The bit error rate (BER) is a wellunderstood metric for measuring communications system performance. When a system is not amenable to analytical performance analysis, a Monte Carlo simulation is often used to determine the performance. In such simulations, it is necessary to compute a 95% (or other percent) confidence interval to establish the statistical significance of the simulation run, or to determine how long to run a simulation to achieve the desired accuracy.
There are standard techniques to compute the confidence interval, including for the BER, but these assume that bit errors are statistically independent events. This is not the case at all in a coded communications system, where bit errors occur in bursts within frames in error.
Using analytical methods, a new method to compute the confidence interval for the BER of a coded communications system was developed. When a simulation of coded frames is conducted, instead of just storing a count of the bits in error, B1, an additional quantity, a count of the square of the number of bits in error per frame, B2, is stored. A confidence interval for the BER can be computed from B1 and B2. A numerical example demonstrates that previous methods to compute confidence intervals for the BER of a coded system fail if they rely on standard techniques that assume error events are independent. The new method provides a robust, rigorous confidence interval that is a foundation on which communications performance and system risk may be determined.

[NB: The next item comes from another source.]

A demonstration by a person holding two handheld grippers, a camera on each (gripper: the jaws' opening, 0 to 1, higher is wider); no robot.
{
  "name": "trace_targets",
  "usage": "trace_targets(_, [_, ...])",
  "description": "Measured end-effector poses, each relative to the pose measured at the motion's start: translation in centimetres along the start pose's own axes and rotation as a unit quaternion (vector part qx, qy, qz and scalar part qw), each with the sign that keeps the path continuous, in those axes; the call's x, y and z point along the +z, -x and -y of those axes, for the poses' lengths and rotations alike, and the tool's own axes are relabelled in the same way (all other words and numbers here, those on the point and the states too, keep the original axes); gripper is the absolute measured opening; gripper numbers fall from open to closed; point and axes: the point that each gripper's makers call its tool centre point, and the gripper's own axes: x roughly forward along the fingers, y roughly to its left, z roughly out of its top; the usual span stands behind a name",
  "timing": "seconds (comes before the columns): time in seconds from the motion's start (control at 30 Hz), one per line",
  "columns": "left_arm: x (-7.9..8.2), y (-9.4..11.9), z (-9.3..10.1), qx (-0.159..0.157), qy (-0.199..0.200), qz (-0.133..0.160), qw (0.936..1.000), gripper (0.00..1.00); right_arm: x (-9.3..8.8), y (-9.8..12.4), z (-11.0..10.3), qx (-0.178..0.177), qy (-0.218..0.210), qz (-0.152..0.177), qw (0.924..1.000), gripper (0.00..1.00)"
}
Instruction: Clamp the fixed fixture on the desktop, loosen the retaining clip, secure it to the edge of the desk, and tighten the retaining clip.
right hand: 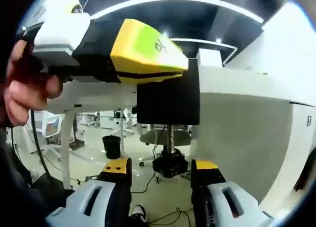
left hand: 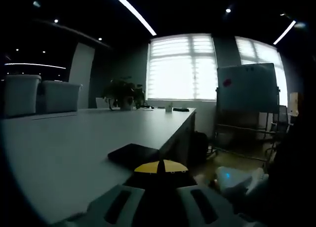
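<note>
Right hand-held gripper (right hand: 160,175) spread around black fixture's (right hand: 168,106) threaded screw knob (right hand: 169,165); left's state unclear

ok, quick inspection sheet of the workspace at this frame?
Surface: white desk, fixture at its edge.
Job's things: black clamp fixture on the desk edge; screw knob below it.
Clutter: two white bins, potted plant.
Grippers: left gripper holds the fixture from above; right gripper open, jaws either side of the knob.
Cables: black cables on the floor.
Surroundings: whiteboard, windows, office chairs.
</note>
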Motion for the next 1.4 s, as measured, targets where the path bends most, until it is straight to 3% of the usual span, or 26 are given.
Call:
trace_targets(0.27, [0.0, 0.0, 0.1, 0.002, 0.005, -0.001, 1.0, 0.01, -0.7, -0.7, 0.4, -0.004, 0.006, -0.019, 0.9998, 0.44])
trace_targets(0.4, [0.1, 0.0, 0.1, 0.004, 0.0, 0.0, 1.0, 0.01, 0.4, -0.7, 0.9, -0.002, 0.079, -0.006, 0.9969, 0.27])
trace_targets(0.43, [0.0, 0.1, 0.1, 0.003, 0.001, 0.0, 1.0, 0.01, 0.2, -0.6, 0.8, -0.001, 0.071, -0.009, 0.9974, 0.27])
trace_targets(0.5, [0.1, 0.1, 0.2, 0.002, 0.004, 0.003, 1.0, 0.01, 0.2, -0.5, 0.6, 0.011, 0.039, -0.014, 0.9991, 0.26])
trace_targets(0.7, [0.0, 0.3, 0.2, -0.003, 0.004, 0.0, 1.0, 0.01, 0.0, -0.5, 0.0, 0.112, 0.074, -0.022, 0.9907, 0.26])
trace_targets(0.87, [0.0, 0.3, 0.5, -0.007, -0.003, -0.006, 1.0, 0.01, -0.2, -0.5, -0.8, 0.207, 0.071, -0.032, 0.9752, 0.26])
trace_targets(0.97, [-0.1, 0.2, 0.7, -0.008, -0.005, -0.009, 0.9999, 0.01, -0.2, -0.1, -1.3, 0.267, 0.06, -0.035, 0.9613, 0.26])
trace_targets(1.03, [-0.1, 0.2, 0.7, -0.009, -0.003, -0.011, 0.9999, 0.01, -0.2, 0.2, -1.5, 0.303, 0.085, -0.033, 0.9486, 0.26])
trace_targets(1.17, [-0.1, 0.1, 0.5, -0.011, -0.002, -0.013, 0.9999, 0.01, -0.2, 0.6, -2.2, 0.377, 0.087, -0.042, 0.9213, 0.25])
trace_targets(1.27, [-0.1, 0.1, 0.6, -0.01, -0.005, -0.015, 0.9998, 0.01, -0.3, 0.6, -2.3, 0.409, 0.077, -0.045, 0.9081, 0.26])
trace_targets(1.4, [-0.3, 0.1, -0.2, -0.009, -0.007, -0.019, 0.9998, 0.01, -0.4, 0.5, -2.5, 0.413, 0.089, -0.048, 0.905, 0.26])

The novel aspect of this work is a derivation of the confidence interval of the BER that relies on the variance of the number of bits-in-error in each frame simulated. Prior work considered only the number of bits-in-error in all frames, but not the uncertainty in the number of bits-in-error within frames that contained errors. This enabled a framework to be derived that resulted in a statistically accurate confidence interval.
Systems engineers associate uncertainty, or variance, with each item in the communications link budgets they maintain. This new work enables a systems engineer to properly account for the variance of the communications system from its nominal, simulated performance. This is a critical aspect of designing a system that has an overall risk that is well understood.